### What is needed
Copy each line that contains the string "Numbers", taking them from the material.

### Data excerpts
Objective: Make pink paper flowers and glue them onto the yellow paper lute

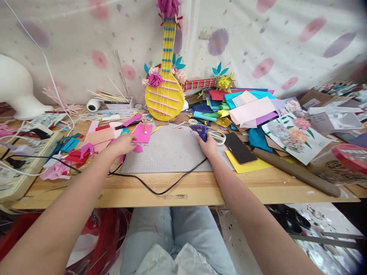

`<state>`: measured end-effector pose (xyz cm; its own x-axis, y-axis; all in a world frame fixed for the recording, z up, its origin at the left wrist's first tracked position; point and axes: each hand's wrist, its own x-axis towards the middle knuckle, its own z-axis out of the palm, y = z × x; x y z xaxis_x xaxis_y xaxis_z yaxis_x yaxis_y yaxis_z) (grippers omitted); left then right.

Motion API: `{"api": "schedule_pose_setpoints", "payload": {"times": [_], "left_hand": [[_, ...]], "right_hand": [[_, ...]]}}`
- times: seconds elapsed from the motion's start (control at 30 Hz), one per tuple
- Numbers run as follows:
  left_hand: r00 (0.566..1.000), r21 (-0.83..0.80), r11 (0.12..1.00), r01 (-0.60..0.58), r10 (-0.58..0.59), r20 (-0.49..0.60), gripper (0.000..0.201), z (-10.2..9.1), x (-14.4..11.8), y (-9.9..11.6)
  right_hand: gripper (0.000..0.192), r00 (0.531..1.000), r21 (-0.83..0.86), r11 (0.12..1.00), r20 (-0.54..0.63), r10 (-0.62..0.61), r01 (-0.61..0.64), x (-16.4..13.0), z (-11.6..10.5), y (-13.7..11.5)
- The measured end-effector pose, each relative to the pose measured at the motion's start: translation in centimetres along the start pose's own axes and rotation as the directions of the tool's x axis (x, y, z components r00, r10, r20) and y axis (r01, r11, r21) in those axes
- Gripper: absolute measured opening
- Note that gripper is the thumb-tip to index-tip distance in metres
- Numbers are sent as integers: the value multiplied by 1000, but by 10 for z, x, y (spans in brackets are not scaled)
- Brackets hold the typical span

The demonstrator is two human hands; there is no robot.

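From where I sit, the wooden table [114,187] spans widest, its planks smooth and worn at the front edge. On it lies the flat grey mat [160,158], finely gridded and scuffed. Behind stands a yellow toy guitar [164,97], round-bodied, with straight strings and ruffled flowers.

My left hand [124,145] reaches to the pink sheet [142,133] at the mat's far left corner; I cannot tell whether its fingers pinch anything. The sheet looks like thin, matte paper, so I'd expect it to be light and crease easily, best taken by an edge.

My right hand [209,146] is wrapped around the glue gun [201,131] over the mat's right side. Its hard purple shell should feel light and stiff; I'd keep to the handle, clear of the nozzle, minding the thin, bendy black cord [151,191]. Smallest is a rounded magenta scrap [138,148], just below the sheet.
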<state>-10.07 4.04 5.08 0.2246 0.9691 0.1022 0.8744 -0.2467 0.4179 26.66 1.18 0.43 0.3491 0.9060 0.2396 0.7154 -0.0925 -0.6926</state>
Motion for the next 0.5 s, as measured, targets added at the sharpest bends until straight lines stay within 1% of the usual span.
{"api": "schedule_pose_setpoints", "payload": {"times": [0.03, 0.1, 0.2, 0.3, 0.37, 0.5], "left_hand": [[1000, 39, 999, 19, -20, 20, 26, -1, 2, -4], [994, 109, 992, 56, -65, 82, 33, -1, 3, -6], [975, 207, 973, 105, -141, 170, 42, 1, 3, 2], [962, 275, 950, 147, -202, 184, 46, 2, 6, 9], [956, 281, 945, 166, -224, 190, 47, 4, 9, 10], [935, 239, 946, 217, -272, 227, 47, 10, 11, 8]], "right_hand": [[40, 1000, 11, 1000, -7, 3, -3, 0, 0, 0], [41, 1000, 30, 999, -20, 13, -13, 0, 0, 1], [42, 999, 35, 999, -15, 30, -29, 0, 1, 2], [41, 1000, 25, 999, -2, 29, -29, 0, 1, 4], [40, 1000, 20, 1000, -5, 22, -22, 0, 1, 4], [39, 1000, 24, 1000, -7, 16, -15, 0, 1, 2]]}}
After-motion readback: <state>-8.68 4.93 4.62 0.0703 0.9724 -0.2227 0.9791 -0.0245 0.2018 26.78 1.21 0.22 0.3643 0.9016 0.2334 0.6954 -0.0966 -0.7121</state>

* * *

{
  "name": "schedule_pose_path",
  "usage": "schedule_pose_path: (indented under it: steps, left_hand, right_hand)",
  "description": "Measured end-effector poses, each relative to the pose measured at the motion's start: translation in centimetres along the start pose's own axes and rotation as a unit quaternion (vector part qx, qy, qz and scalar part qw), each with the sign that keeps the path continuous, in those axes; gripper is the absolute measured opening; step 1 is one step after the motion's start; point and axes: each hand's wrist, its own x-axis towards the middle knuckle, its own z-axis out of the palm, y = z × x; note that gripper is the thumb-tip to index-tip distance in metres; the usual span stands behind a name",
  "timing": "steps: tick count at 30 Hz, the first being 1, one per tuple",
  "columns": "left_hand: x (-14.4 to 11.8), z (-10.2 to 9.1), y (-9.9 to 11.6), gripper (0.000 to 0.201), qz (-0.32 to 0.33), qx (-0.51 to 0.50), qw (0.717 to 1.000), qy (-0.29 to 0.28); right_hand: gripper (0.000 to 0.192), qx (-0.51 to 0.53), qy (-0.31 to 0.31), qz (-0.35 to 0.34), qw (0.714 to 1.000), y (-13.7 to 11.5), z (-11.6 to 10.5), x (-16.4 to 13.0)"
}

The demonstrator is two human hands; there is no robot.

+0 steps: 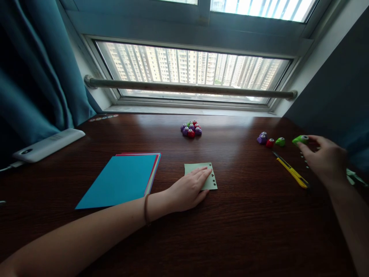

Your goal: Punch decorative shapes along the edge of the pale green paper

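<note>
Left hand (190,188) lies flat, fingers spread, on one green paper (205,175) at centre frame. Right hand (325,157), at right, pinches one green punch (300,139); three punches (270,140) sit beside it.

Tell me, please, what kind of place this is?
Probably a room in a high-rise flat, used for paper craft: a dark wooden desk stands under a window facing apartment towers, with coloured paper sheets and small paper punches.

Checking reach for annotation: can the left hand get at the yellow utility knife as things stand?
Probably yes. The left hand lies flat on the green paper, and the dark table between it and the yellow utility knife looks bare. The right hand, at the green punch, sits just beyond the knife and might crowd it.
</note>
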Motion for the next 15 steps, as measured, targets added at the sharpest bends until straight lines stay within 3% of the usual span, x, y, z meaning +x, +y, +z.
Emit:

### Result of the task
- Numbers run as follows:
- Numbers are sent as integers: the value multiplied by 1000, but by 10 for z, x, y (spans in brackets are not scaled)

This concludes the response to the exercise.